Wednesday, December 1, 2010

Räksmörgås (Swedish Shrimp Sandwiches)


Bite Sized Bay Shrimp Sandwiches with Citron Mayonnaise and Dill


When my mother came to visit me in Sweden, we were on the ferry between Helsingborg and Helsingør when I asked her if she wanted a snack. Fearing the worst kind of vending machine ferry food that you'd expect to find in the states, she was astonished when I returned with an open-faced sandwich piled high with sweet, fresh shrimp, a dollop of tart lemon mayonnaise and a frosty Tuborg to go with it.

These sandwiches are scrumptous.

Since then, this has been the anecdote that I use to explain the difference between Swedish and American expectations of food. Admittedly, the US ferry system is really trying to up it's cafe quality but I don't think they serve anything that would inspire a foreigner to write a blog post about it. Unless it was the bad kind of post, I suppose...

Sliced Bread
Fresh, steamed bay shrimp or pink shrimp - the smaller the better
1-2 Tbl lemon juice (adjust to taste)
1/4 Cup mayonnaise
Fresh Dill
Butter

Lightly butter the bread
Mix the mayonnaise and lemon juice (optionally add finely chopped fresh dill)
Put a dollop of mayonnaise on the corner of the bread
Pile as high as you can with shrimp.
Poke dill sprigs in as a garnish, or chop the dill and sprinkle on top

Optionally you can add flat slices of hardboiled egg, cucumber and lettuce under the shrimp but I think it competes too much with the delicate flavor of the shrimp and lemon.


The full-size, fork-and-knife version

Ägg Smörgås (Caviar and Egg Sandwiches)

Tiny Egg and Caviar Sandwiches
Front to Back: Lumpfish, Capelin, Smoked Herring (Kalles)


Eggs with eggs. Chicken with Fish. Funny how some things are food and some, condiments. These sandwiches are elegant and delicious, but not for the faint of fish.

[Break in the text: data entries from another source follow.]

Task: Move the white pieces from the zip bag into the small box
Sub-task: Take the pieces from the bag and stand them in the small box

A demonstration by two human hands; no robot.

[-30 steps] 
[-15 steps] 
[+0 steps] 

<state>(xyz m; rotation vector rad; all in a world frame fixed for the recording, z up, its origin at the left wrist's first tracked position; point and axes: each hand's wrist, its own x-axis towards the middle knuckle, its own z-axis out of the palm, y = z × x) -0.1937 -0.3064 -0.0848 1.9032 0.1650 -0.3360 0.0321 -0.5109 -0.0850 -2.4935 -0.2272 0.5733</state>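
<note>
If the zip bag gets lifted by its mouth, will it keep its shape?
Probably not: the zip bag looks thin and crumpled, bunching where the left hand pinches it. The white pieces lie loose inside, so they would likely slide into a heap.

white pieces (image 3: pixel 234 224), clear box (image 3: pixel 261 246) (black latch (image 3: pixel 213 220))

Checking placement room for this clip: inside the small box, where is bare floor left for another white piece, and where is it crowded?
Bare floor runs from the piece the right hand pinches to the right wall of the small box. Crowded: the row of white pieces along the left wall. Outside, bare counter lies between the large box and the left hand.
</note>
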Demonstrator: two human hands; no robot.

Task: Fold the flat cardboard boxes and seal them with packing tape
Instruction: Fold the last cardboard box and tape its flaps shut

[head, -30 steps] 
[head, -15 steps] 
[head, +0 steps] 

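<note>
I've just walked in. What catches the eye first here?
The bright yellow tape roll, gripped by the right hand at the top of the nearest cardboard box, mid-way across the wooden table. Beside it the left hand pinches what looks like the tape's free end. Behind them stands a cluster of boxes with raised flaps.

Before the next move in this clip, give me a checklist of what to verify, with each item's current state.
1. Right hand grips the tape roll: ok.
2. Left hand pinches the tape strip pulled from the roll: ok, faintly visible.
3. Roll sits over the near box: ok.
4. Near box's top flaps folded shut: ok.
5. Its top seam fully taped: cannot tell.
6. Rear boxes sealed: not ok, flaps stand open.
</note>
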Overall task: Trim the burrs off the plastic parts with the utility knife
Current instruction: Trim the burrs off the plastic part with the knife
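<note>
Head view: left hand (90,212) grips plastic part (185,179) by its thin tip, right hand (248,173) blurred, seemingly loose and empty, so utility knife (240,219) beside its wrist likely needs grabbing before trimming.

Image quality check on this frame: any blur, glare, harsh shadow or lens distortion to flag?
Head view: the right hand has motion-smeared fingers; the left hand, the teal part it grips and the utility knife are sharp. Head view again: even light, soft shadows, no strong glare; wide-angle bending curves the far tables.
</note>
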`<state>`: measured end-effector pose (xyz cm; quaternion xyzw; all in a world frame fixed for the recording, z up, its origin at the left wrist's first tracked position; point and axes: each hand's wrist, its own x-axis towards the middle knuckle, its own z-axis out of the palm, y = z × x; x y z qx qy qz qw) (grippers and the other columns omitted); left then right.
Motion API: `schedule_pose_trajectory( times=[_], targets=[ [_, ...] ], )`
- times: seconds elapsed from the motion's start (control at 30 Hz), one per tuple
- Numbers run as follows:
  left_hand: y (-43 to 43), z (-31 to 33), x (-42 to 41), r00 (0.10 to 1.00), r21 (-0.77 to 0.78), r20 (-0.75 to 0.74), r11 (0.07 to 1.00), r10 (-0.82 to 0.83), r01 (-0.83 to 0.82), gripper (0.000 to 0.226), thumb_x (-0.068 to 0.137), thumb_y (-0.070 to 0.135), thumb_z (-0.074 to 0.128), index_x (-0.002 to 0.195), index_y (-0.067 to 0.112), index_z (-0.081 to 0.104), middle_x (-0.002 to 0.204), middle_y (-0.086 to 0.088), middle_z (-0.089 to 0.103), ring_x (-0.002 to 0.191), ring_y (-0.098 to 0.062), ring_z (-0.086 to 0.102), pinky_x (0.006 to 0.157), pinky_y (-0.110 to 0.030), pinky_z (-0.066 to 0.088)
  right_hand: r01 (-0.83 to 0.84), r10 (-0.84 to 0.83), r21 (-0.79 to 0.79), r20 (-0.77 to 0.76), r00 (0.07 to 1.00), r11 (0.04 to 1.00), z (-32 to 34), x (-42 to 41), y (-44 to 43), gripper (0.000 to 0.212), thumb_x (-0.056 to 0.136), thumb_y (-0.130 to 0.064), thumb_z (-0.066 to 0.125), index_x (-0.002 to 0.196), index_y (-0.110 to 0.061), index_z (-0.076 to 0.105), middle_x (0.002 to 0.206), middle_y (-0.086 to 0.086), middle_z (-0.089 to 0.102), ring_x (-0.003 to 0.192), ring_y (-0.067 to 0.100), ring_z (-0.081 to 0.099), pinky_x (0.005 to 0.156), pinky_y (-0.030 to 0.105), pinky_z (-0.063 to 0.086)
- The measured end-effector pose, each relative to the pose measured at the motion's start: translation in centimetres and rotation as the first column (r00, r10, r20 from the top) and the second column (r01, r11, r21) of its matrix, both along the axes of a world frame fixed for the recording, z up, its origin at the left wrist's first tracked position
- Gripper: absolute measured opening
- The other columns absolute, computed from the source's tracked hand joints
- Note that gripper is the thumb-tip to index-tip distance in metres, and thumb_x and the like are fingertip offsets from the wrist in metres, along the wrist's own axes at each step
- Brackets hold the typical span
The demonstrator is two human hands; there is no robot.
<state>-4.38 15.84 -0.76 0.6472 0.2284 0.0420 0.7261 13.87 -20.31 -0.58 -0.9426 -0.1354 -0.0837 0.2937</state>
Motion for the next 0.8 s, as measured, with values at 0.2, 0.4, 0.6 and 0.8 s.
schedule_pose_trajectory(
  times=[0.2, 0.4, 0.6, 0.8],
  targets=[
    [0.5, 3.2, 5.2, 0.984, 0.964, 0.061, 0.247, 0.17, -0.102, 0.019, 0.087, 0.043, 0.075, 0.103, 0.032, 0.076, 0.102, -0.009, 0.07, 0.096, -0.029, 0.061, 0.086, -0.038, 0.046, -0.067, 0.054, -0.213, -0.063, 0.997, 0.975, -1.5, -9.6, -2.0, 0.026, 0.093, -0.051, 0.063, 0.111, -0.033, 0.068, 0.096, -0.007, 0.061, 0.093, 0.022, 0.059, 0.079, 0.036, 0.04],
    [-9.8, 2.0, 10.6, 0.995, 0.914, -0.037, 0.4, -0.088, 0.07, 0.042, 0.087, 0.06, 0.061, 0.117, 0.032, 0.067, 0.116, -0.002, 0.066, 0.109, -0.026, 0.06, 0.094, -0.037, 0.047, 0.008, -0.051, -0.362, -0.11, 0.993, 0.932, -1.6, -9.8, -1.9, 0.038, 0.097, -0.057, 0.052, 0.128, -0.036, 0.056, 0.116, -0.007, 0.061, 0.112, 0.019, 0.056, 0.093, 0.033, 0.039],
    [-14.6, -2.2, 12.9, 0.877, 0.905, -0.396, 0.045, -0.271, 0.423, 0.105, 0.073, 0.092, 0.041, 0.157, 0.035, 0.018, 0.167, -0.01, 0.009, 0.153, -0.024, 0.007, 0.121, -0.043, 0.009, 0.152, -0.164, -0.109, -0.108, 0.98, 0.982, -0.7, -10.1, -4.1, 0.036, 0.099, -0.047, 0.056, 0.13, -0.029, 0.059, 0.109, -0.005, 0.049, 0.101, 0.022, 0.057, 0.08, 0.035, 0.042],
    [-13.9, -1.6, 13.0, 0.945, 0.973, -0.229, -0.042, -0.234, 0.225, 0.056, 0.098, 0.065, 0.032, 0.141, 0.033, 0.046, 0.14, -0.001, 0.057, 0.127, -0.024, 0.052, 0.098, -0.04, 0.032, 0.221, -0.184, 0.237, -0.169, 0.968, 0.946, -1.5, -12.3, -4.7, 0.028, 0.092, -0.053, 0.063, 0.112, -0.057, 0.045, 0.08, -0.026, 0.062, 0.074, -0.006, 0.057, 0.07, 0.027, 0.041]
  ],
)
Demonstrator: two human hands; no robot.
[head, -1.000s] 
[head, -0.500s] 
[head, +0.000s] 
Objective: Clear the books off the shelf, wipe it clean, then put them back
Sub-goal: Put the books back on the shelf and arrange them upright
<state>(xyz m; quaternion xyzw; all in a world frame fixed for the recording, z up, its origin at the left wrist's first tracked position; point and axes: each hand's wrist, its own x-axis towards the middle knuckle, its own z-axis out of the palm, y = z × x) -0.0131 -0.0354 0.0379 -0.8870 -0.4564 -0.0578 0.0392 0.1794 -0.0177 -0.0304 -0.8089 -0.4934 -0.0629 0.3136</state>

Despite its reputation, caviar can be delicious and affordable if you know where to look. Abba makes a perfectly respectful Lumpfish caviar (orange), and I found the most luciously rich Capelin caviar (black) at Cost Plus World Market, both for about $5 per jar.

The lumpfish is a bit sharper and fishier than the Capelin, which was unctuous and complex, but the surprise winner at the party was the Kalles smoked herring roe caviar, which comes in a toothpaste tube. It's a little like bacon, if bacon were made of fish, ground into a paste, salted heavily and squeezed from a tube. It's GREAT with boiled eggs.

The sandwich recipe is simple: butter the bread, slice the eggs and put a dollop of caviar on each. For a variation, mix the caviar with a little sour cream and finely diced shallot.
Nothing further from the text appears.